/drought

Apache License 2.0Apache-2.0

drought

Principles

ref https://medium.com/swlh/how-to-structure-a-python-based-data-science-project-a-short-tutorial-for-beginners-7e00bff14f56

  1. A clear data pipeline (starting with unchanged raw data): This means that the data is transformed in stages. For example, the raw data is fed into a notebook that transforms and saves an intermediate (cleaned) dataset. The intermediate dataset is then read into a processing notebook where feature engineering takes place.

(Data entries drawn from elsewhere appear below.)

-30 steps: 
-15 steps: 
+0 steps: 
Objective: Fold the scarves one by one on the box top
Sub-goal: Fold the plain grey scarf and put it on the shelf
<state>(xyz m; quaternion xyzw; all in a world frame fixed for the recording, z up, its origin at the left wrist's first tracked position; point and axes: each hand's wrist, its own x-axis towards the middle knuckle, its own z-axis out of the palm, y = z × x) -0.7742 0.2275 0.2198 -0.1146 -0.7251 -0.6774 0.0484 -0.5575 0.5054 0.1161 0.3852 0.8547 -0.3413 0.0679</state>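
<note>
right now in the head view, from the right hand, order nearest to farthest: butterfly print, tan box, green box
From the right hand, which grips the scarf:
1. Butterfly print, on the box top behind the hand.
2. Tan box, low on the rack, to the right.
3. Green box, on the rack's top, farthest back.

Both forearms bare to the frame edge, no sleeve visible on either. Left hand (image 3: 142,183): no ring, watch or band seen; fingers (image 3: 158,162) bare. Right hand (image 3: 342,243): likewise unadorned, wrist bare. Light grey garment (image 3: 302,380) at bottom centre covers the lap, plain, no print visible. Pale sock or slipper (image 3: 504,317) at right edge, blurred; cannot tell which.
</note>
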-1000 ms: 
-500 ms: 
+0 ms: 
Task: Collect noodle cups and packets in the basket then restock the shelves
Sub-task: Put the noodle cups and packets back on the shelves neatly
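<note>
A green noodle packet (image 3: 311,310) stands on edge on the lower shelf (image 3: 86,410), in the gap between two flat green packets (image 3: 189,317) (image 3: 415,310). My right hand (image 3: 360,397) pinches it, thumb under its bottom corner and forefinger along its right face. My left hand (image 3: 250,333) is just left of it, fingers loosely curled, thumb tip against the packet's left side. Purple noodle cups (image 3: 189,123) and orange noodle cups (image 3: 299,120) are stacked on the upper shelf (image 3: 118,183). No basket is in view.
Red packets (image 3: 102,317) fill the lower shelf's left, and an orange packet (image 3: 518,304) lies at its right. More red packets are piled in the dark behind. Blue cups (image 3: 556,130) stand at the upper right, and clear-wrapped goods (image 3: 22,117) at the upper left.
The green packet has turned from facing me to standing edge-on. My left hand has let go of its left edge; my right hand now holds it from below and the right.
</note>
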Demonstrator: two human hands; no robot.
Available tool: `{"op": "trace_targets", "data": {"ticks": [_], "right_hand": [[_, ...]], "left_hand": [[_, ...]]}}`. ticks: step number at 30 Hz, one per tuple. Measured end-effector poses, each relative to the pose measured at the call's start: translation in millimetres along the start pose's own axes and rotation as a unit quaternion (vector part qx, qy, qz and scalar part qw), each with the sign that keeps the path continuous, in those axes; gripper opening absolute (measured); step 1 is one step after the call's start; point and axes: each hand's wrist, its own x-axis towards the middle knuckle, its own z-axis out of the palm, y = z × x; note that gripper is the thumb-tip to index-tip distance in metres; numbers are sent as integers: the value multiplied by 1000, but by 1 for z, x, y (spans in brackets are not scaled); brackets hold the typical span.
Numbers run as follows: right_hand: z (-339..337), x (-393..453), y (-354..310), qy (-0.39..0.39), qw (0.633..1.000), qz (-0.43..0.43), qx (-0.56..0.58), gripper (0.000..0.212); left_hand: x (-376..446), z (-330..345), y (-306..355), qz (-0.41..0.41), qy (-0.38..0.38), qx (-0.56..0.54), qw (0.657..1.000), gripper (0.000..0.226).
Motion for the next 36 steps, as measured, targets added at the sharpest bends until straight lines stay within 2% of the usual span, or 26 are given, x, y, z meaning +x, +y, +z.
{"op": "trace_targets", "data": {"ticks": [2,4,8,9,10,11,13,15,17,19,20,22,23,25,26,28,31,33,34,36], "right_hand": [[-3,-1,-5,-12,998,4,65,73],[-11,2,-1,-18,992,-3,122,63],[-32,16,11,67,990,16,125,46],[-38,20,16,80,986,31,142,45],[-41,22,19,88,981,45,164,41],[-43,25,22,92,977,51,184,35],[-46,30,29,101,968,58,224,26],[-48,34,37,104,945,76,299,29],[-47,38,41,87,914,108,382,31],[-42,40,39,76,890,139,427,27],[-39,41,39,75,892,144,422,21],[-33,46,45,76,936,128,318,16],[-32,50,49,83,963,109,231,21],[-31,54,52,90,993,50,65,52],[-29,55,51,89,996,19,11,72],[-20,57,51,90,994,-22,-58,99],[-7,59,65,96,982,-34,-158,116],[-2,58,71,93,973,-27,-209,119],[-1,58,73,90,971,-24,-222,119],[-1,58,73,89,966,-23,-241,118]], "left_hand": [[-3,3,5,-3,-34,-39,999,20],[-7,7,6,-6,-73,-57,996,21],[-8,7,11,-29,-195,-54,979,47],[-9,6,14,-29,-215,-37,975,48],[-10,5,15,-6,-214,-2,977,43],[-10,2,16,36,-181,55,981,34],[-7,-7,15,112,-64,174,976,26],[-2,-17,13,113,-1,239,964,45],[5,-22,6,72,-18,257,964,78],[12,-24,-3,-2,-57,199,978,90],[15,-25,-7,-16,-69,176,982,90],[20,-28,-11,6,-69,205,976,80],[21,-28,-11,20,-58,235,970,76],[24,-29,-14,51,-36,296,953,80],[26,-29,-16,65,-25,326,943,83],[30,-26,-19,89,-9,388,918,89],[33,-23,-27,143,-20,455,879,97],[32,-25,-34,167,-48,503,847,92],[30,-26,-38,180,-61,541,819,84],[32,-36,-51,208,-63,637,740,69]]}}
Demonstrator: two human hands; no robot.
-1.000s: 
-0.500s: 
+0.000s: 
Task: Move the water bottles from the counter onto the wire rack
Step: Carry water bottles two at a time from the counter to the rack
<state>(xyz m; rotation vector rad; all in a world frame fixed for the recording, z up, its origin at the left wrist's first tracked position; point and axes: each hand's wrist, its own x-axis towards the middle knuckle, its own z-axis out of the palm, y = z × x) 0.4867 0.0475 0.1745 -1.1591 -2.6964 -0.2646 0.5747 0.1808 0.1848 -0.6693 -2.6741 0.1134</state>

The new dataset (with features) is then saved before moving onto the next stage.
  2. Separation of concerns (seperate files that do different things): In computer science, separation of concerns (SoC) is a design principle for separating a computer program into distinct sections, so that each section addresses a separate concern.
  3. Standard file naming conventions: In order to avoid the terrible df/ df_new/df_new_final scenario listed above, it’s important to build one consistent file naming system before you start coding.

This project follows the project structure of "Data Science for Social Good"...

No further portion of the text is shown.